Immer Ihre Nelly Sachs

Auf der sehr informativen und schön gestalteten Website "Künste im Exil", wo unter "Nelly Sachs" auch das Faksimile des Briefes zu sehen ist

https://kuenste-im-exil.de/KIE/Web/DE/Home/home.html 

ist dazu folgendes zu lesen:

Zu ihrem 15. Geburtstag hatte die spätere Dichterin Nelly Sachs den Roman Gösta Berling der schwedischen Schriftstellerin Selma Lagerlöf geschenkt bekommen. Die Lektüre beeindruckte sie nachhaltig: Ihre erste eigene Veröffentlichung, Legenden und Erzählungen, die fünfzehn Jahre später erschien, ist noch erkennbar von der Prosa Lagerlöfs inspiriert. Sachs schickte das Buch 1921 an ihr bewundertes Vorbild und erhielt eine Postkarte zurück: "Herzlichen Dank für das schöne Buch! Hätte es selbst nicht besser tun können."

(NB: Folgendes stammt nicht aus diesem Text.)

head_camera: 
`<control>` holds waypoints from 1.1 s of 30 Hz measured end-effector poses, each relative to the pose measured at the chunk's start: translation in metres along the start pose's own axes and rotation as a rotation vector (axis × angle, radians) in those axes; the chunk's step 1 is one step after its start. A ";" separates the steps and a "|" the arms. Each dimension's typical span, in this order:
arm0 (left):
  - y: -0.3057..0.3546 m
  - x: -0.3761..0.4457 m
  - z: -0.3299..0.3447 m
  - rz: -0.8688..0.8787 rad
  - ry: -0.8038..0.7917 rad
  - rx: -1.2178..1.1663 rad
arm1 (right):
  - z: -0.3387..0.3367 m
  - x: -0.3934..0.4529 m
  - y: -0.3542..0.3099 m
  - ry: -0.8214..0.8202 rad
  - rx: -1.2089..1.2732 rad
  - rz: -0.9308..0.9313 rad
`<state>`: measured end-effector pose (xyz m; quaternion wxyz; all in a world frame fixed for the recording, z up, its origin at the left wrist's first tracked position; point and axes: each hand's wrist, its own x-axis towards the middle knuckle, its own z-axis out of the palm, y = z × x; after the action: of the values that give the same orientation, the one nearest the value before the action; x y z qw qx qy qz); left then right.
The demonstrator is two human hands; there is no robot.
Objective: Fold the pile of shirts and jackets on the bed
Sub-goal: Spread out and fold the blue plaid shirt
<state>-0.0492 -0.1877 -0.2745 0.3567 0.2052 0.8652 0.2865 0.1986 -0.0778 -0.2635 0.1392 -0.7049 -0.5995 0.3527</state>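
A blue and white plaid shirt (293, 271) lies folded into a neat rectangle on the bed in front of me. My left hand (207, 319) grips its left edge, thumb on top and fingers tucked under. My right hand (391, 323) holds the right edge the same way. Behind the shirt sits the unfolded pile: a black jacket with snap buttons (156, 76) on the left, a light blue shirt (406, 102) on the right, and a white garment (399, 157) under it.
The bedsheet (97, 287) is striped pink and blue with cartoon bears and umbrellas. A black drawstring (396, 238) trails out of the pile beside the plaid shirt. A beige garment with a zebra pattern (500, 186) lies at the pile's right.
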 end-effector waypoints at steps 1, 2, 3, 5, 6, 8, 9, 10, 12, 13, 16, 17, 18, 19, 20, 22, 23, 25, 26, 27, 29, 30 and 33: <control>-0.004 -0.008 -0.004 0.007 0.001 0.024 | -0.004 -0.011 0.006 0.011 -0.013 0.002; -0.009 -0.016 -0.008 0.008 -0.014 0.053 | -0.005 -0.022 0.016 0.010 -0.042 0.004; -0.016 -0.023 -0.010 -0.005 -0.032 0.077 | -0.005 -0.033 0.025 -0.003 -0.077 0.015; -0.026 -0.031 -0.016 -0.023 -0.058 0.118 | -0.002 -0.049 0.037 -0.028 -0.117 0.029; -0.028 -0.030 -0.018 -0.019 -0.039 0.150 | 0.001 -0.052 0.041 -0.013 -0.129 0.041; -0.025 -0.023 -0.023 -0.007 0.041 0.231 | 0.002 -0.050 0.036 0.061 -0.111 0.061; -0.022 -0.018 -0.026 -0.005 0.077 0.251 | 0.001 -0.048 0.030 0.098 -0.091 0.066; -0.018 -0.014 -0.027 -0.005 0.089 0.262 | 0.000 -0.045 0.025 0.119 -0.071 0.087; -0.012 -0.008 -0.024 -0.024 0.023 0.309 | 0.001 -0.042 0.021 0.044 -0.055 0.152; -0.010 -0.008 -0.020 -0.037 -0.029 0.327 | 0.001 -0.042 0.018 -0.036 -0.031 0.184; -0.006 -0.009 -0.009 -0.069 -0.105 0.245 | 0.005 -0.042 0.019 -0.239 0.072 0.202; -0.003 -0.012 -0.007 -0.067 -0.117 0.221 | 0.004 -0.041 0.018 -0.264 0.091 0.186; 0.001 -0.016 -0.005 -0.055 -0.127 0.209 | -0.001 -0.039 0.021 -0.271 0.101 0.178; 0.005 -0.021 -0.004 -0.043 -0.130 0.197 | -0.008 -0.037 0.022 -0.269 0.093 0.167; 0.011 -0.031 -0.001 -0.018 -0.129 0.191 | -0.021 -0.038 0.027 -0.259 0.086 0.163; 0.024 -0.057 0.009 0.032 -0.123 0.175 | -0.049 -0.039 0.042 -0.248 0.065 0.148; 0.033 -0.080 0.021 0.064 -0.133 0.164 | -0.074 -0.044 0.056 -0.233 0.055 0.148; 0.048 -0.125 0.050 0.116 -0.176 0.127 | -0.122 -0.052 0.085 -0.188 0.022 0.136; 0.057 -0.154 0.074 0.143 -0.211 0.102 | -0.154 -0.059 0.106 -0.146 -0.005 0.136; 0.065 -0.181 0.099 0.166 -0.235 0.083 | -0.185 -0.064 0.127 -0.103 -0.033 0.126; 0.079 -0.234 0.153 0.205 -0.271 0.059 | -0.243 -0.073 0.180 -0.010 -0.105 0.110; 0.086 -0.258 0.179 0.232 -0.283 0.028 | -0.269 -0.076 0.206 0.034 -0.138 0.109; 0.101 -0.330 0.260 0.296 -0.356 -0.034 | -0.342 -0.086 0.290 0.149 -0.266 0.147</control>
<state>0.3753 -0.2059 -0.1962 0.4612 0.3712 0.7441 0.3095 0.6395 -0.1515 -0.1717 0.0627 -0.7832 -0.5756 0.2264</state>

Zwischen den beiden Frauen entspann sich in der Folgezeit ein Briefwechsel, der um ihre literarische Produktion kreiste. Erst unter dem Eindruck der Reichspogromnacht am 9. November 1938 äußerte Sachs eine persönliche Bitte: Sie wollte Deutschland mit ihrer Mutter verlassen, doch für die nötigen Papiere brauchte sie Unterstützung aus dem Ausland. In dem Brief an die über 80-jährige Kollegin kommen ihre Verzweiflung und die tiefe Verehrung für die Adressatin deutlich zum Ausdruck. Zunächst erhielt sie keine Antwort.

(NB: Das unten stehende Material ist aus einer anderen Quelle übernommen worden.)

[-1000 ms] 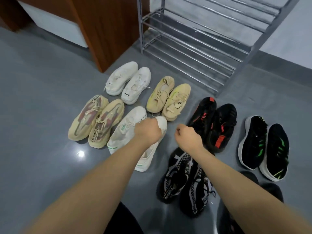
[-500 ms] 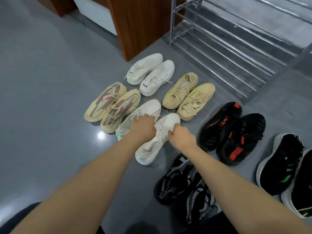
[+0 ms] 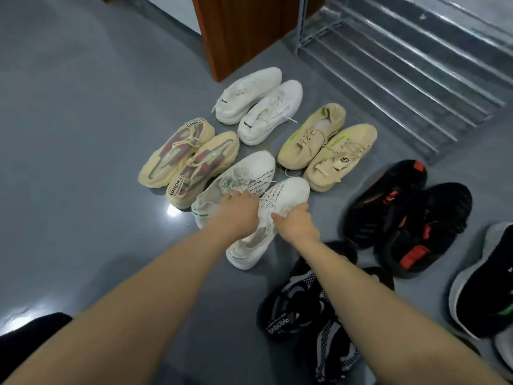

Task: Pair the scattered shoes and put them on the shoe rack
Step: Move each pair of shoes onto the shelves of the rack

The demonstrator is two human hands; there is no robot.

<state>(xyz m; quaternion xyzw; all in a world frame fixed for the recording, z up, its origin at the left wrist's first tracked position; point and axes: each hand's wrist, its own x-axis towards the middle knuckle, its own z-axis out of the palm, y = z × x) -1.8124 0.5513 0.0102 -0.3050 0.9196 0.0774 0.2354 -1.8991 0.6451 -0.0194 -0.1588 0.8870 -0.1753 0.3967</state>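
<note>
Hands on the white pair: my left hand [image 3: 241, 211] grips one white shoe [image 3: 236, 179], right hand [image 3: 294, 221] pinches the other white shoe [image 3: 288, 194], both on the floor [image 3: 83, 134] short of the shoe rack [image 3: 402, 79].

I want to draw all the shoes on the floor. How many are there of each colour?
White knit sneakers: 4
Beige knit sneakers: 4
Black knit sneakers: at least 6, some cut off at the picture's edge
Total: at least 14
</note>
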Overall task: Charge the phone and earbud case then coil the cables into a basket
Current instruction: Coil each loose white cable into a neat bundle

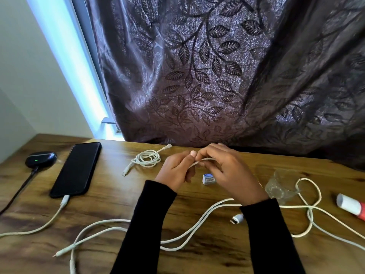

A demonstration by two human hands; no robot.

Dann sprach ihre Freundin Gudrun Dähnert im Juni 1939 persönlich bei der kranken Schriftstellerin vor und erhielt ein kurzes handschriftliches Empfehlungsschreiben.

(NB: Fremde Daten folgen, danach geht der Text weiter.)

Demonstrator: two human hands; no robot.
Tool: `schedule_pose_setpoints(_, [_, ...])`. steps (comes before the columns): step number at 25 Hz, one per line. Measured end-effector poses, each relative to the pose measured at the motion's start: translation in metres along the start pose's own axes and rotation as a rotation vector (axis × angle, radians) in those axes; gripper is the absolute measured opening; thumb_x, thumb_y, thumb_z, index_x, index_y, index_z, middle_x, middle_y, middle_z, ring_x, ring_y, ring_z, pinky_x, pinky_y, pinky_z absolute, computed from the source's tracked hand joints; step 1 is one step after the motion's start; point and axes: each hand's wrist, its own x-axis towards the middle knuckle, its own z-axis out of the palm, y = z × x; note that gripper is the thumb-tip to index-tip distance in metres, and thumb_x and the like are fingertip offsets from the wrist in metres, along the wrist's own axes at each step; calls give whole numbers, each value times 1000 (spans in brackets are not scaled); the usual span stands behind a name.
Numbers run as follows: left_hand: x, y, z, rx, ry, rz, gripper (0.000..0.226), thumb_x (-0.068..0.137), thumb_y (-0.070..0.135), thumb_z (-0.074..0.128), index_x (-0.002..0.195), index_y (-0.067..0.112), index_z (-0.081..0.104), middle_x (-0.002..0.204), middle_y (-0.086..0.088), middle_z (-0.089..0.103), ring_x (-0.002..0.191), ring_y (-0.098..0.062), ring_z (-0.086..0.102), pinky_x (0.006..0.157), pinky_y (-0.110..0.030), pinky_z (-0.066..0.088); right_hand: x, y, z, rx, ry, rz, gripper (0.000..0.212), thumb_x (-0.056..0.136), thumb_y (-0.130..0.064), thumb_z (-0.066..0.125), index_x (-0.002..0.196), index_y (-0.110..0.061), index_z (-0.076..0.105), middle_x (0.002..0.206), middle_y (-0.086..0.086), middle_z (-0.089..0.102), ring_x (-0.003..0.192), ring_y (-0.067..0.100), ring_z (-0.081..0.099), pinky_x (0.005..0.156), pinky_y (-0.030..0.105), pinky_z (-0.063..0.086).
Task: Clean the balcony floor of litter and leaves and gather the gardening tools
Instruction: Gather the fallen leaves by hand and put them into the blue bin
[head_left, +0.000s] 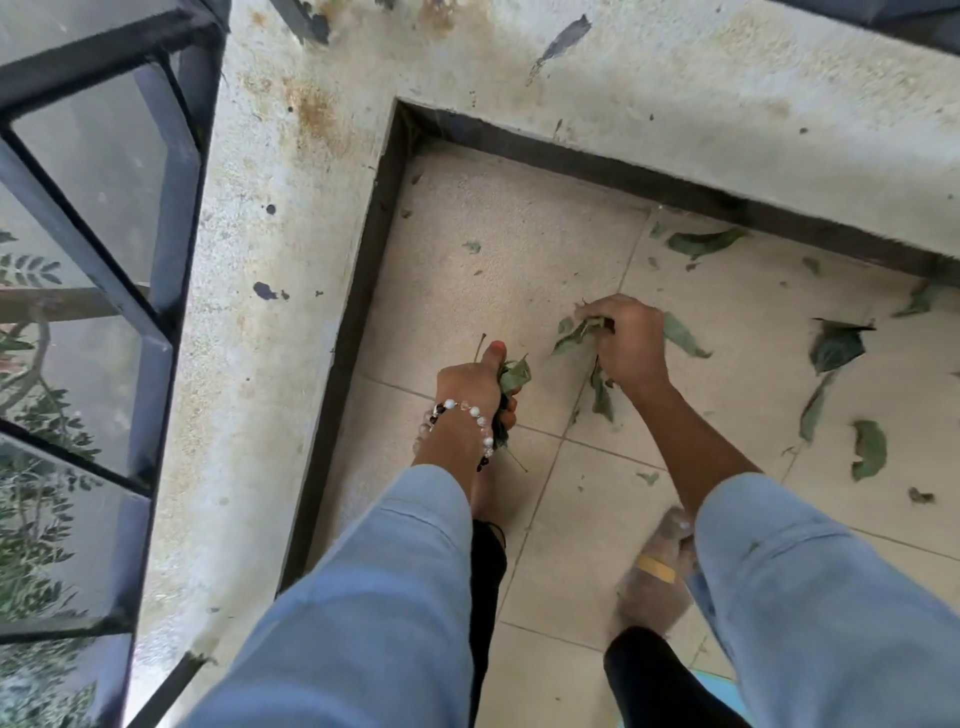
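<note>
My left hand (475, 387), with a bead bracelet on the wrist, grips a bunch of green leaves (513, 375) low over the beige tiled floor (498, 223). To its right, my right hand (631, 340) pinches more leaves (574, 332) lying on the tiles, its fingers curled over them. Several loose green leaves (870, 449) lie scattered on the floor to the right, one large dark leaf (836, 345) among them. Another long leaf (704, 241) rests near the far curb. No gardening tools are in view.
A stained concrete curb (270, 312) borders the floor on the left and far side, with a dark metal-and-glass railing (156, 322) beyond it on the left. My bare feet (657, 571) stand on the tiles below my hands.
</note>
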Motion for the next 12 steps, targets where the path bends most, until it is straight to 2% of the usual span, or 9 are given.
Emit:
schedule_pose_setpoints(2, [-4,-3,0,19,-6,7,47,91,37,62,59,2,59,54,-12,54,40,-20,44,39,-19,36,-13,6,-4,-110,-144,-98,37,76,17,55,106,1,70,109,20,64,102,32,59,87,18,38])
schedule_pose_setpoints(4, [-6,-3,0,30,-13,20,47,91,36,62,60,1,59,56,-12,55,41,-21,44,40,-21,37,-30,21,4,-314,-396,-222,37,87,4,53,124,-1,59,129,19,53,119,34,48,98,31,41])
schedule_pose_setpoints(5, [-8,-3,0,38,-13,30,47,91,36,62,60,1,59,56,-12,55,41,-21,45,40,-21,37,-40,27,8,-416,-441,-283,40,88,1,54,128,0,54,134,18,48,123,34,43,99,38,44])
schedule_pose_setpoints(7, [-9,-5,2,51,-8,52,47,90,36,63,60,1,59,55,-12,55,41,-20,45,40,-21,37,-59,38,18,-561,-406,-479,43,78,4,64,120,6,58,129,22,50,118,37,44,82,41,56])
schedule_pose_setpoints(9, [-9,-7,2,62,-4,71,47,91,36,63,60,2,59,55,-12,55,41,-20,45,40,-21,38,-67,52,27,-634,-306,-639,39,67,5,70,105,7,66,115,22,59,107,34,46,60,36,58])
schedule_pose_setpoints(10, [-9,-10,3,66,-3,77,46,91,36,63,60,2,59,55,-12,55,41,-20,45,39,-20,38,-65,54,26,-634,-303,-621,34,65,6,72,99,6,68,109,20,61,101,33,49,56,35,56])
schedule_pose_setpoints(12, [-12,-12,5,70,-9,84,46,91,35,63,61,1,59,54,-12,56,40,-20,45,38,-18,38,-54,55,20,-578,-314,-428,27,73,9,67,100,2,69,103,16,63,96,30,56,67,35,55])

Es dauerte fast noch ein weiteres Jahr, bis alle nötigen Unterlagen beisammen waren. Nelly Sachs und ihre Mutter kamen im Mai 1940 in Stockholm an. 

Selma Lagerlöf war zwei Monate zuvor verstorben.

* Alle Zitate und Hintergrundinformationen entstammen meinem Rezensionsexemplar Selma Lagerlöf: Liebe Sophie Liebe Valborg. Eine Dreiecksgeschichte in Briefen. Herausgegeben und kommentiert von Holger Wolandt. Aus dem Schwedischen übersetzt von Lotta Rüegger und Holger Wolandt. Stuttgart, Verlag Urachhaus, 2016.